Our Mutual Friends

Starting in the top left and continuing clockwise: a silver candle holder; wheel of cheese with knife; ink well with penknife, ink pot, quill and small cup for cleaning quill; folded copy of The Times of London; brass candle holder; cup of tea; scissors; admiralty map of Samokar; engraving of Lord Byron in Albanian dress; Benjamin Franklin treatise on electricity; engraving of the conservatory at Carleton House. In the center: opened book with engraving of cinchona plant, with a flyer advertising Doctor Meissner’s baquet; and newspaper clipping of the missing prince; a text pointer; and a small magnifying glass.

At long last, the sequel to My Particular Friend has been written. I’m now editing it and designing the book cover, so I hope to have it finished in a few months. As usual it will be available through Amazon for the Kindle and as a paperback. You can see a first draft of the book cover here.

Our Mutual Friends has two affairs: “The Affair of the Putative Prince” and “The Stimulating Affair.” The first story is suggested by the tale of Princess Caraboo and the second by the exploits of Franz Mesmer, the hypnotist and promoter of animal magnetism. The sequel is a little unusual in that my Sherlock Holmes-like character, Charlotte House, is absent from much of the book, in the manner of The Hound of the Baskervilles, where Watson believes he is on his own. But the balance will be restored in my next book, where my Watson character, Jane Woodsen, is absent for much of that book.

This sequel is very much influenced by Charles Dicken’s Our Mutual Friend, and also by Jane Austen’s Mansfield Park. I am sad to so there’s almost no P.G. Wodehouse influence.

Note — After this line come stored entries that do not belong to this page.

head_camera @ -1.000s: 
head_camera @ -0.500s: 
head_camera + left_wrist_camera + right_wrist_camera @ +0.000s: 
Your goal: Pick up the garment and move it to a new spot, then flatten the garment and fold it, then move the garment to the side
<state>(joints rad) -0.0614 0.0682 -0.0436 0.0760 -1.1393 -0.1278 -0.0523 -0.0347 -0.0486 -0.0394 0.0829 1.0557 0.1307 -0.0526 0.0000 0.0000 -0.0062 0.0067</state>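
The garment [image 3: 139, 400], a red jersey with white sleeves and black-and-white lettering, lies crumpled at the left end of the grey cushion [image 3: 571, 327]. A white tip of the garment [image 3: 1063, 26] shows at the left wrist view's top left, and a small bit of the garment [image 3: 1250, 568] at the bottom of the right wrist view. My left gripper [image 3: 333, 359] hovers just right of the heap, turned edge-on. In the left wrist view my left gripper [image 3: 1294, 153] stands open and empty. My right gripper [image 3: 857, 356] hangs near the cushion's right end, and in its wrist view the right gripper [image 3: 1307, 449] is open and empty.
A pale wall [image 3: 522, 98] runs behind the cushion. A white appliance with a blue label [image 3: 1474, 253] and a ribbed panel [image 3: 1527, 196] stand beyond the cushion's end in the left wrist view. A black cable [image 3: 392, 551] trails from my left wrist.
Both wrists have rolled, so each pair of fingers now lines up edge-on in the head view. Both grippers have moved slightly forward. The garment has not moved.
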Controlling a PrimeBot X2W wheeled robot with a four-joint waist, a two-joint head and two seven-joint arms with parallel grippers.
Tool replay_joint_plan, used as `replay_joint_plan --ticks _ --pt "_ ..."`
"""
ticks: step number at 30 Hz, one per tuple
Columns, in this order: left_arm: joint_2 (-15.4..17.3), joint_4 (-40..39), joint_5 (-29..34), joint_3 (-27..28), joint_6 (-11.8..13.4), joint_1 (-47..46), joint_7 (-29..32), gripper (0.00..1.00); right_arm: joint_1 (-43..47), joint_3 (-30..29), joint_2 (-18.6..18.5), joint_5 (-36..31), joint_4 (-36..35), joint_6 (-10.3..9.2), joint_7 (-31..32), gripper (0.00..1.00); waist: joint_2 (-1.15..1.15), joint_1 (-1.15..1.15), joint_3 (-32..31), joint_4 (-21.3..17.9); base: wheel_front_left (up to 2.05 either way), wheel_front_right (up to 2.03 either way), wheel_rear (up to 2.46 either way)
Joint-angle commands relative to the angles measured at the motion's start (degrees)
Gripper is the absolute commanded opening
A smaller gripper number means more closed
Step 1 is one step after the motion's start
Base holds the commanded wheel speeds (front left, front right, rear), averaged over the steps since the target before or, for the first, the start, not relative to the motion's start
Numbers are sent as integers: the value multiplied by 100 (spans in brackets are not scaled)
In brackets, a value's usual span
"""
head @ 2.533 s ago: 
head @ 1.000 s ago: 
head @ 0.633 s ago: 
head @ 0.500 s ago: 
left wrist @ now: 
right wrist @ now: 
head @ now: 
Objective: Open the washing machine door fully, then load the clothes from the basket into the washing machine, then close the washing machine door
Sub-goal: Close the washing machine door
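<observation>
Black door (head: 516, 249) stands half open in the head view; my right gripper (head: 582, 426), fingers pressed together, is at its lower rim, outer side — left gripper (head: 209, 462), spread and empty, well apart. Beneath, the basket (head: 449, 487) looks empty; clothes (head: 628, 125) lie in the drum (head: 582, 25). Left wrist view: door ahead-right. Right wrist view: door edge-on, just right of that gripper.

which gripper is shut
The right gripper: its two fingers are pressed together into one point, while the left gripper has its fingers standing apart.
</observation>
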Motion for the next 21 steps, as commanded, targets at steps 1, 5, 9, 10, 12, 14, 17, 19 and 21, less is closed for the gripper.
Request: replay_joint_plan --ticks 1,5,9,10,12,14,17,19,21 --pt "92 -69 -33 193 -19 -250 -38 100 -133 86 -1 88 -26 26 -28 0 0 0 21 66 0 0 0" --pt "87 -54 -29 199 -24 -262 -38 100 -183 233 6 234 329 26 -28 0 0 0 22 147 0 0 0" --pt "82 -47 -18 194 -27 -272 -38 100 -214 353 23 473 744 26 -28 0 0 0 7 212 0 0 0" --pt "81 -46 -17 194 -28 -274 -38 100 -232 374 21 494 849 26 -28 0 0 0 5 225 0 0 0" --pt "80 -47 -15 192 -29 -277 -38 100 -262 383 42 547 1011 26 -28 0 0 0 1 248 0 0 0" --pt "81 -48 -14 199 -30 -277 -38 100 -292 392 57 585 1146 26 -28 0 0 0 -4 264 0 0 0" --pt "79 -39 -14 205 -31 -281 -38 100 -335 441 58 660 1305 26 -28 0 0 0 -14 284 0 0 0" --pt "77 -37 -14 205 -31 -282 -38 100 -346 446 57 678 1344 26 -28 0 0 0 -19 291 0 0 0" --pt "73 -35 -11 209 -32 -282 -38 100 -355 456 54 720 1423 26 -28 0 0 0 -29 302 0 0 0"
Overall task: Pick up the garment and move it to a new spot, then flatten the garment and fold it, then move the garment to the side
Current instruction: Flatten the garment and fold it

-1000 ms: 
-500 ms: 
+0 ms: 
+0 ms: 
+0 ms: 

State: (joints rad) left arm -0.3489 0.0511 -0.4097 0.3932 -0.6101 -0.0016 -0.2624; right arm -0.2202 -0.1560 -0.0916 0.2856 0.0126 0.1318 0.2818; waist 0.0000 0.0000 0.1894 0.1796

Much of my time of late has been spent designing the cover. My usual custom is to take photographs of buildings and use them as covers, but my photographs of The Georgian House Museum in Edinburgh never quite worked out. So instead I’m falling back on my other lifelong trope of depicting a desktop with all the attendant desk accessories, but instead of creating it in Illustrator and PhotoShop, I’ve made 1/12th scale models of these items and cunningly photographed them. Whether it works is debatable, but I like it.

The items are slightly inspired by the cabinet of curiosities Mr. Knightley collects to entertain Mr. Woodhouse during the strawberries picnic at Donwell Abbey. I’ve written about the motivation for my model making at Austen Authors.

I will start my last edit of the book in the next day or so before giving it to my friends and husband to edit. I’ll start posting snippets soon.